(Aim of the task): Reproduce only what runs from the line containing "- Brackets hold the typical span" to the line containing "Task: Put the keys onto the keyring" in the records below, inclusive. Keep it exact, and keep the pictures out.

(Given entries):
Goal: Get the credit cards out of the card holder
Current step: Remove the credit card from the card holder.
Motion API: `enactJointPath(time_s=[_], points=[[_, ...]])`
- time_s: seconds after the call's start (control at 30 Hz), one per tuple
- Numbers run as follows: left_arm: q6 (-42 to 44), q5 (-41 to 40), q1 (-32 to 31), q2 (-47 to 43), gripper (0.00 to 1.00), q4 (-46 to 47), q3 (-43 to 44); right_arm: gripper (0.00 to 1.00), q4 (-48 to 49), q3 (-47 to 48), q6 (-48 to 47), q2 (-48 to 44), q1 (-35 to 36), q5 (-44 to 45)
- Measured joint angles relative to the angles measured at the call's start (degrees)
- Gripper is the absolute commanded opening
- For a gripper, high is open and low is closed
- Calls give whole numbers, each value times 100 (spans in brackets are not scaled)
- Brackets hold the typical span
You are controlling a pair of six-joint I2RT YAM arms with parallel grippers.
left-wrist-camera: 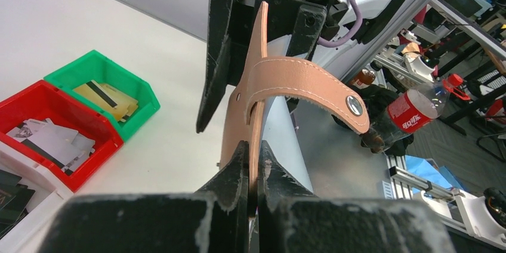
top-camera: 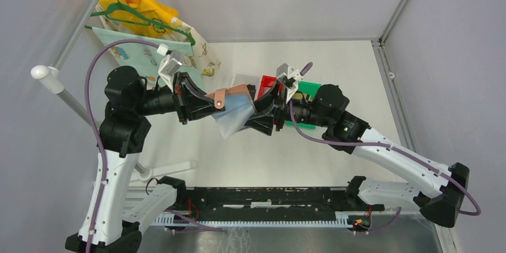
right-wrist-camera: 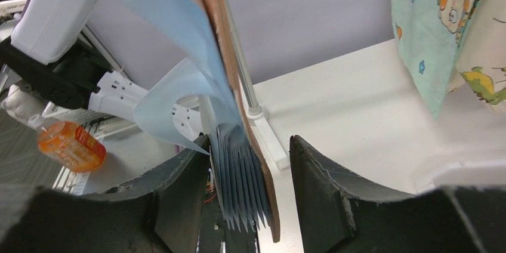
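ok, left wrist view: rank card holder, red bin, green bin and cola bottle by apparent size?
1. card holder: largest, but it sits right at the lens, so its size is inflated.
2. red bin and green bin: about alike, so not ranked against each other.
3. cola bottle: smallest, and also farthest off.

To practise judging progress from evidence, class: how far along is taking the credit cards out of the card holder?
Done: some cards lie in the green bin and red bin. In hand: the left tool is shut on the card holder's cover, held aloft, while the right tool stands open astride its fanned blue pockets. Left: whether cards remain inside cannot be seen.
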Motion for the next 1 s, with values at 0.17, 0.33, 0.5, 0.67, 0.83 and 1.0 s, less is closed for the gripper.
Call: enactJointPath(time_s=[0.17, 0.33, 0.5, 0.67, 0.83, 1.0], points=[[0, 39, 0, -2, 2, 4, 0, 59, 195, 151, 232, 184, 2, 216], [0, 129, 0, -20, 2, 4, 0, 56, 535, 376, 498, 433, 7, 94], [0, 199, 0, -37, 2, 7, 0, 51, 844, 420, 743, 520, 13, 17], [0, 306, 0, -48, 2, 11, 0, 39, 1178, 417, 992, 522, 13, 15], [0, 332, 0, -74, 4, 17, -2, 11, 1609, 411, 1331, 560, 13, -55], [46, 330, 9, -81, 58, 28, -2, 0, 1873, 321, 1598, 570, 13, -162]])
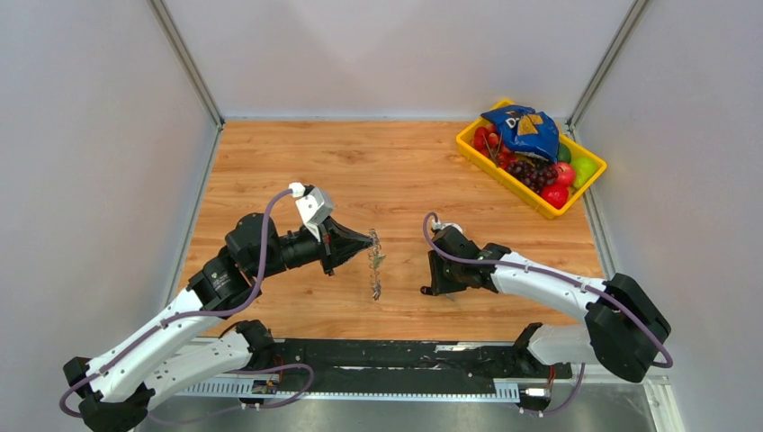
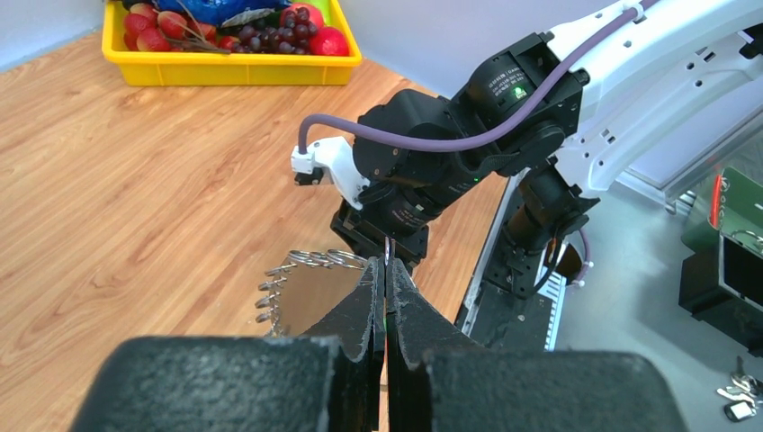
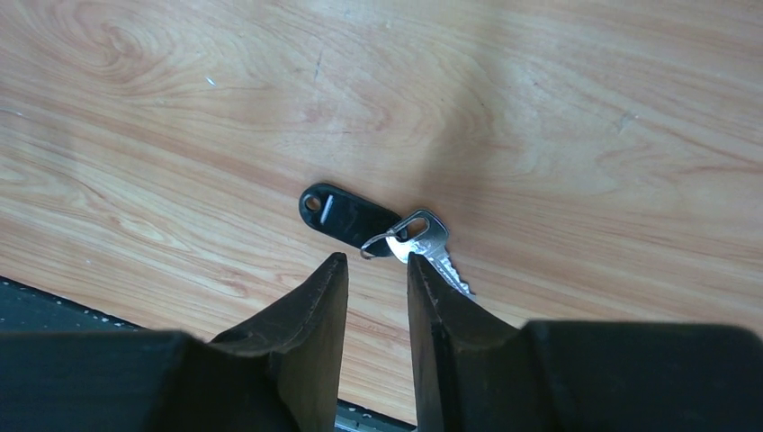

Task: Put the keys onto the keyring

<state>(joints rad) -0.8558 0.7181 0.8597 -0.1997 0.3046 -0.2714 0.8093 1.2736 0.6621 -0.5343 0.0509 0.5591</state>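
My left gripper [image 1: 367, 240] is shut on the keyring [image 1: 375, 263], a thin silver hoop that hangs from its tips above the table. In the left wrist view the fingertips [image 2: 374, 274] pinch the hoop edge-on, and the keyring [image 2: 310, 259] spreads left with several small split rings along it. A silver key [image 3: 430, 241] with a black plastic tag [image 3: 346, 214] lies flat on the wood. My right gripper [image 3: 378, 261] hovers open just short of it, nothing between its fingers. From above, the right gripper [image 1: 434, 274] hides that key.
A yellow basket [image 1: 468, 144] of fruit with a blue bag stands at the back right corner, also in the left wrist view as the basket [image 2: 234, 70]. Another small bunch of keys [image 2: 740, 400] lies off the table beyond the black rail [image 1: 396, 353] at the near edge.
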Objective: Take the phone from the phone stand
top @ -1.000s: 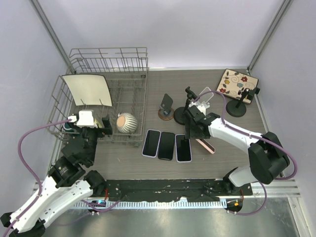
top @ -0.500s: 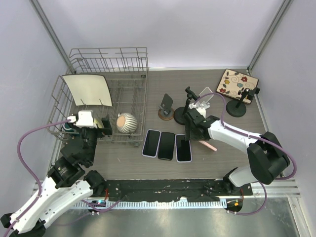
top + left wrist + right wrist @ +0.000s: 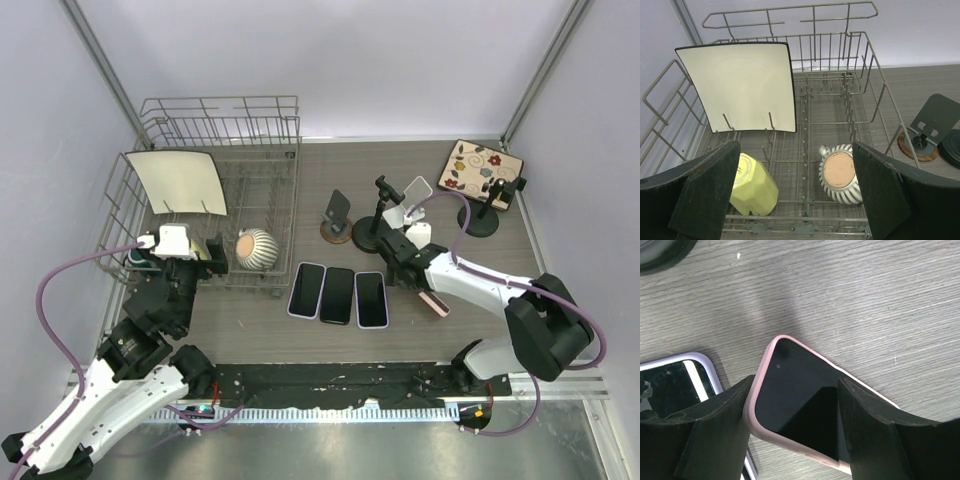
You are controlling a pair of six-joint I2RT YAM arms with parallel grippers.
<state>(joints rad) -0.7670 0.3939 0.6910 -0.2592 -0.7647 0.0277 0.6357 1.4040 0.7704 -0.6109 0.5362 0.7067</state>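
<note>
While the right pincer (image 3: 795, 390) hangs low over the tabletop (image 3: 855, 295), its fingers (image 3: 705, 435) are spread well apart, and the rounded end of the pink-cased phone (image 3: 790, 385) lies in the gap between them. The phone sits slantwise to the jaws rather than square across them. The right finger covers part of it, and the left finger is just beside its corner; whether either pad touches the case cannot be told.

In the top view the phone (image 3: 433, 301) lies flat on the tabletop, just right of a row of three phones (image 3: 337, 295) and near the phone stand (image 3: 372, 232), apart from it. The left pincer (image 3: 795, 195) gapes wide and grips nothing, hanging over the dish rack (image 3: 875, 95), which carries a square plate (image 3: 740, 85), a yellow cup (image 3: 755, 187) and a striped pot (image 3: 840, 172).
</note>
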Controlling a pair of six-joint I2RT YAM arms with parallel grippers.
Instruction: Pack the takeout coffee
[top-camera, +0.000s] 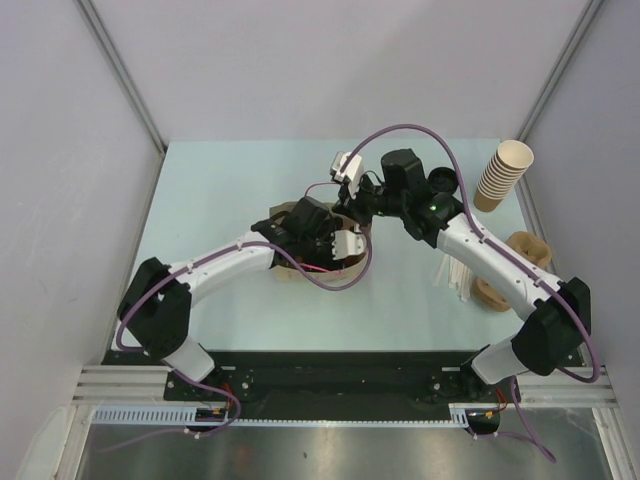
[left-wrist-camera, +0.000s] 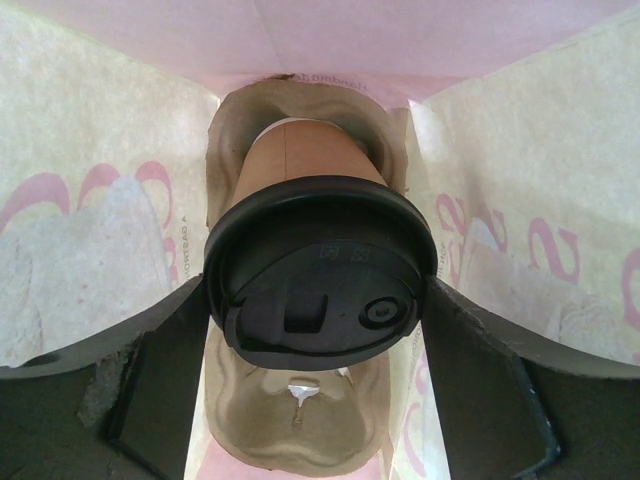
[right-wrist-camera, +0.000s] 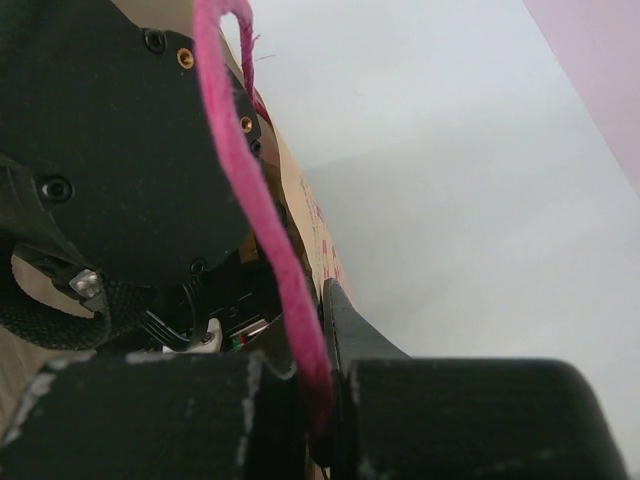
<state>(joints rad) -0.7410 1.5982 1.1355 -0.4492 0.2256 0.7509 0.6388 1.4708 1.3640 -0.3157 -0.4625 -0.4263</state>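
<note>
Your left tool is down inside the paper bag. Its fingers are set wide and pressed to either side of the black lid, so it is pinching the takeout coffee by the rim. The cup stands upright with its base in the far well of the pulp carrier on the bag's floor; the near well holds no cup. Your right tool is pressed together on a pink cord, which I take for the bag's handle — holding the mouth open, by the look of it. I judge the main job nearly done: the coffee is in the bag and looks seated. What is left for you is to let go, lift the left tool clear without tipping the cup, and release the cord.
</note>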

(Answer):
- Brackets hold the typical span
You are controlling a pair of six-joint I2RT YAM arms with parallel grippers.
left-wrist-camera: 
top-camera: 
right-wrist-camera: 
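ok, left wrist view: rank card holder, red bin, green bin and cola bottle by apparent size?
1. card holder: largest, but it sits right at the lens, so its size is inflated.
2. red bin and green bin: about alike, so not ranked against each other.
3. cola bottle: smallest, and also farthest off.

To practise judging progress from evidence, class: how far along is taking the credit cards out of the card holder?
Done: some cards lie in the green bin and red bin. In hand: the left tool is shut on the card holder's cover, held aloft, while the right tool stands open astride its fanned blue pockets. Left: whether cards remain inside cannot be seen.
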Motion for the next 1 s, with values at 0.17, 0.33, 0.5, 0.67, 0.83 and 1.0 s, less is closed for the gripper.
Call: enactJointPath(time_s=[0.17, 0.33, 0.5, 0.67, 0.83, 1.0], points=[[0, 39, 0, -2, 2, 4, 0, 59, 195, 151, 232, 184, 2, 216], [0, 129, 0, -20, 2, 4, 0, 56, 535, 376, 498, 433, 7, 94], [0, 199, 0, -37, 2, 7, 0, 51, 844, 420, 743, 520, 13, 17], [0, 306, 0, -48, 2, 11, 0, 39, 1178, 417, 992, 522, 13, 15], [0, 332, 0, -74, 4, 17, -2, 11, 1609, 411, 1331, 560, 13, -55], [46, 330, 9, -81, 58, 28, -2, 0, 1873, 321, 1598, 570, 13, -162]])

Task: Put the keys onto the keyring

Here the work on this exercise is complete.